As a parent, I frequently think about how I should monitor and censor my daughter’s media intake. I ask myself, at nearly 14 years old, what should be allowed and what shouldn’t?
Growing up my mother never really monitored the books that I was interested in. Looking back, as an adult, I recognize where some might say I was reading situations and books that were far beyond my maturity level, if not my reading level. I learned about sex from romance novels, and violence too if I’m being honest. My mom never took a book out of my hands, but she sure did turn off the television if it was inappropriate. I’ve never asked her why, so I can only assume that it was a mix of feeling like the visual images were more jarring than reading about it in a book -at least I think so- and how those scenes being on the television made it much harder to ignore what I was ingesting. When it’s a book in my hands, she wasn’t aware of what those words were describing. (Mostly, I mean she could see the covers of my bodice rippers, and she’d previously read Flowers in the Attic, so she did have some knowledge of the subject matter I was reading.)
Anyway, I find that as my own daughter gets older I’m following the same footsteps my mother did, but for different reasons. I’ve thought about telling my daughter a book was too mature for her, but then I remember growing up and reading whatever I wanted and how that was my space for learning and it was personal and private, and how I think I turned out pretty well with a good head on my shoulders. I also believe she’s not going to be able to read something she isn’t ready for. For instance, a few years ago my daughter tried to read a book with cursing and she ended up quitting because it made her uncomfortable. Now, at 14, that doesn’t bother her. I was lucky because she policed herself, I didn’t need to.
It wasn’t that she hadn’t reached that level of reading ability, because it was around the time she read Eragon which is far lengthier and wordier, it was simply because she was still uncomfortable by ‘bad words’ and bad deeds.
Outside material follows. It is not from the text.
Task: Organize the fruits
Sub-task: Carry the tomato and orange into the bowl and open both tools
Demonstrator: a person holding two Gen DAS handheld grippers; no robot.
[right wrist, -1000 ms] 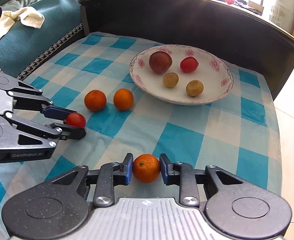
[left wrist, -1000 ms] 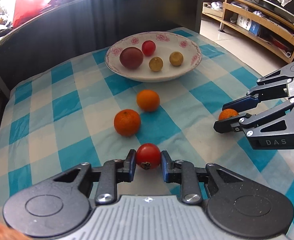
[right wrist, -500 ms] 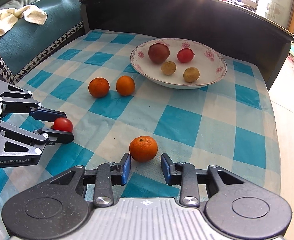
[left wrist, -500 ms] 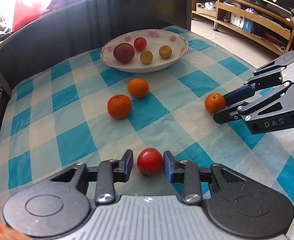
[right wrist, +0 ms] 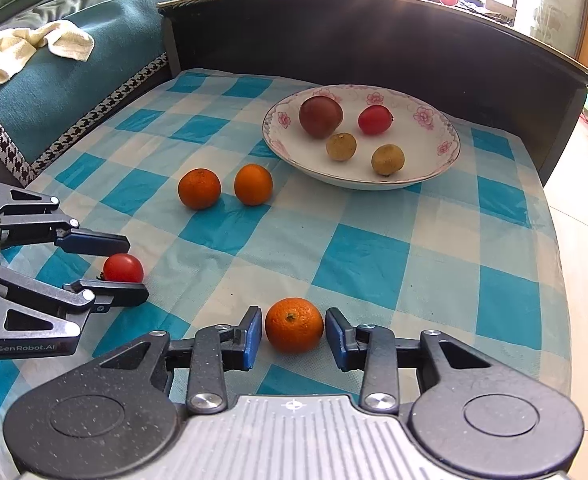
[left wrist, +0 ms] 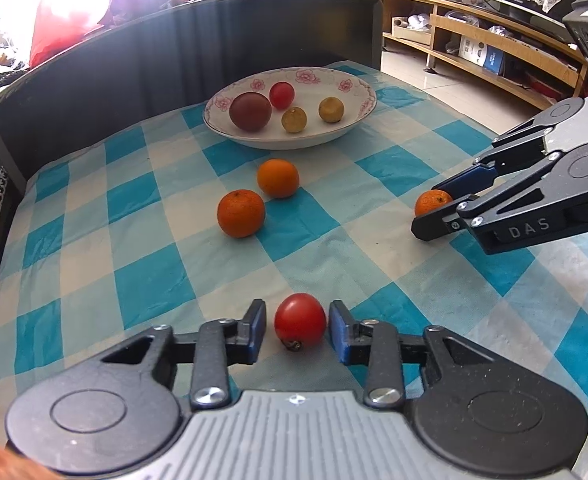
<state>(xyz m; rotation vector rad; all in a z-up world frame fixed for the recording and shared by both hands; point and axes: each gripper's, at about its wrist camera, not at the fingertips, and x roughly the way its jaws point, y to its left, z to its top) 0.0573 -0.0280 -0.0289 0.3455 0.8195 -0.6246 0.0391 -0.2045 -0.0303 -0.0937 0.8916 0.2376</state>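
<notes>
My left gripper (left wrist: 296,330) is open, its blue pads on either side of a red tomato (left wrist: 300,319) that rests on the checked cloth; small gaps show on both sides. It also shows in the right wrist view (right wrist: 123,268). My right gripper (right wrist: 293,336) is open around an orange (right wrist: 294,324) on the cloth, not touching it. Two more oranges (left wrist: 241,213) (left wrist: 278,178) lie mid-table. A white flowered bowl (left wrist: 354,120) holds a dark plum, a red tomato and two small yellow-brown fruits.
A dark curved headboard (left wrist: 174,52) rises behind the bowl. The table's right edge (right wrist: 554,240) drops to a tiled floor. A teal sofa with a cream cloth (right wrist: 34,48) lies to the left. Wooden shelves (left wrist: 474,52) stand at the far right.
Both grippers have opened and let go of their fruit. The tomato and the orange now rest on the cloth, and both grippers have drawn back a little.
</notes>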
She’s far beyond that now, and reading anything from adult books to YA books, and I still don’t stop her. She reads books off my own shelves which I know have scenes some would say she shouldn’t read, but I told both of us a long time ago that I would also (like my mother) never take a book out of her hands. I also told her that sometimes I would want to talk to her about what happened in the story, use it to start a dialogue.
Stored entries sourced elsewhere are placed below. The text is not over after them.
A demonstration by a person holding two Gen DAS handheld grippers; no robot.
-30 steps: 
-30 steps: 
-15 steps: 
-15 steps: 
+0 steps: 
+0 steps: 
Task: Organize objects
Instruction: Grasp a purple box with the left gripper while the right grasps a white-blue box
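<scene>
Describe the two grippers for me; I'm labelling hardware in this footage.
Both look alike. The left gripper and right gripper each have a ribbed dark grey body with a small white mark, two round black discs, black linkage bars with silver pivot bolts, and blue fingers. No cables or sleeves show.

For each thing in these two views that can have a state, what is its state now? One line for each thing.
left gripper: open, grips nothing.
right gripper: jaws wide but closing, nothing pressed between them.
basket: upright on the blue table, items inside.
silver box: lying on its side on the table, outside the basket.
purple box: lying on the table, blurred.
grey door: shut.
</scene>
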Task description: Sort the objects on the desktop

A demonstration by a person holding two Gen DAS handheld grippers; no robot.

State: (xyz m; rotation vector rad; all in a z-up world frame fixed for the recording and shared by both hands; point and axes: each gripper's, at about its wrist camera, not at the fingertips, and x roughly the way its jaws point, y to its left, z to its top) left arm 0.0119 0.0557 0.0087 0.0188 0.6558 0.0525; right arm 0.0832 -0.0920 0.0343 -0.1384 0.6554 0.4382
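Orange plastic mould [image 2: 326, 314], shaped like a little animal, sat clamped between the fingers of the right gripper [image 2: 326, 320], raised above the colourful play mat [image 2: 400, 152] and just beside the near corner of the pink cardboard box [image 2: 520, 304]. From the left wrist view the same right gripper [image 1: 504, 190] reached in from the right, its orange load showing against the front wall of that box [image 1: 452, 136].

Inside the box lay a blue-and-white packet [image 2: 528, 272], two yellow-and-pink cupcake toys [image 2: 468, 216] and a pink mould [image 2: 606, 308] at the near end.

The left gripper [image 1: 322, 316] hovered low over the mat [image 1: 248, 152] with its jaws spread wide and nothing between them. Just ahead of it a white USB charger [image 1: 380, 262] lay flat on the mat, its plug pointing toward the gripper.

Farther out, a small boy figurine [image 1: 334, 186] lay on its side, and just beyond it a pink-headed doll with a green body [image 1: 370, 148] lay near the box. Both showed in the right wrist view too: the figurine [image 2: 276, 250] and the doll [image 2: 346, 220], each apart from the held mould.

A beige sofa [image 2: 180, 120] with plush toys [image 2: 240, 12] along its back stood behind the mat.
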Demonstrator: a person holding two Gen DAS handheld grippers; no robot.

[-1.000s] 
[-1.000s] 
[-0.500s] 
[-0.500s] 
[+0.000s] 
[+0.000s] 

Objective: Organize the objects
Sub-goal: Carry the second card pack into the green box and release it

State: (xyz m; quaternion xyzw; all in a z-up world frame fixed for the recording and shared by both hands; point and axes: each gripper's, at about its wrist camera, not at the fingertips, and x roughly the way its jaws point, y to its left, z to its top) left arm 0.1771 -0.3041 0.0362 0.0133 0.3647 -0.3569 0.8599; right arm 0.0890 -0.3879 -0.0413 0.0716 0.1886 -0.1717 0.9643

However, on the flipside (and also like my own mother) I have monitored and censored her television and movie watching. She’s just starting to watch an occasional rated R movie, and even then I usually look up the parental guide on every movie to evaluate if it’s suitable. I think it comes back to this idea that while reading we’re creating the images in our imagination, as gory or lack of gore as we need them. When you’re watching a movie you can’t escape the images that the filmmakers and actors want you to see. You can’t tone it down if your psyche needs.*
My choices while raising my daughter does cause me to question how other readers out there have, or plan to, handle their children. Are there other bookworms out there who are far stricter when it comes to what their children are reading? Do you withhold reading material that your kid has expressed interest in? How do we differ? Inquiring minds want to know.
*I also believe that the unnecessary gratuitous violence in movies desensitizes us, but that’s a topic for another day.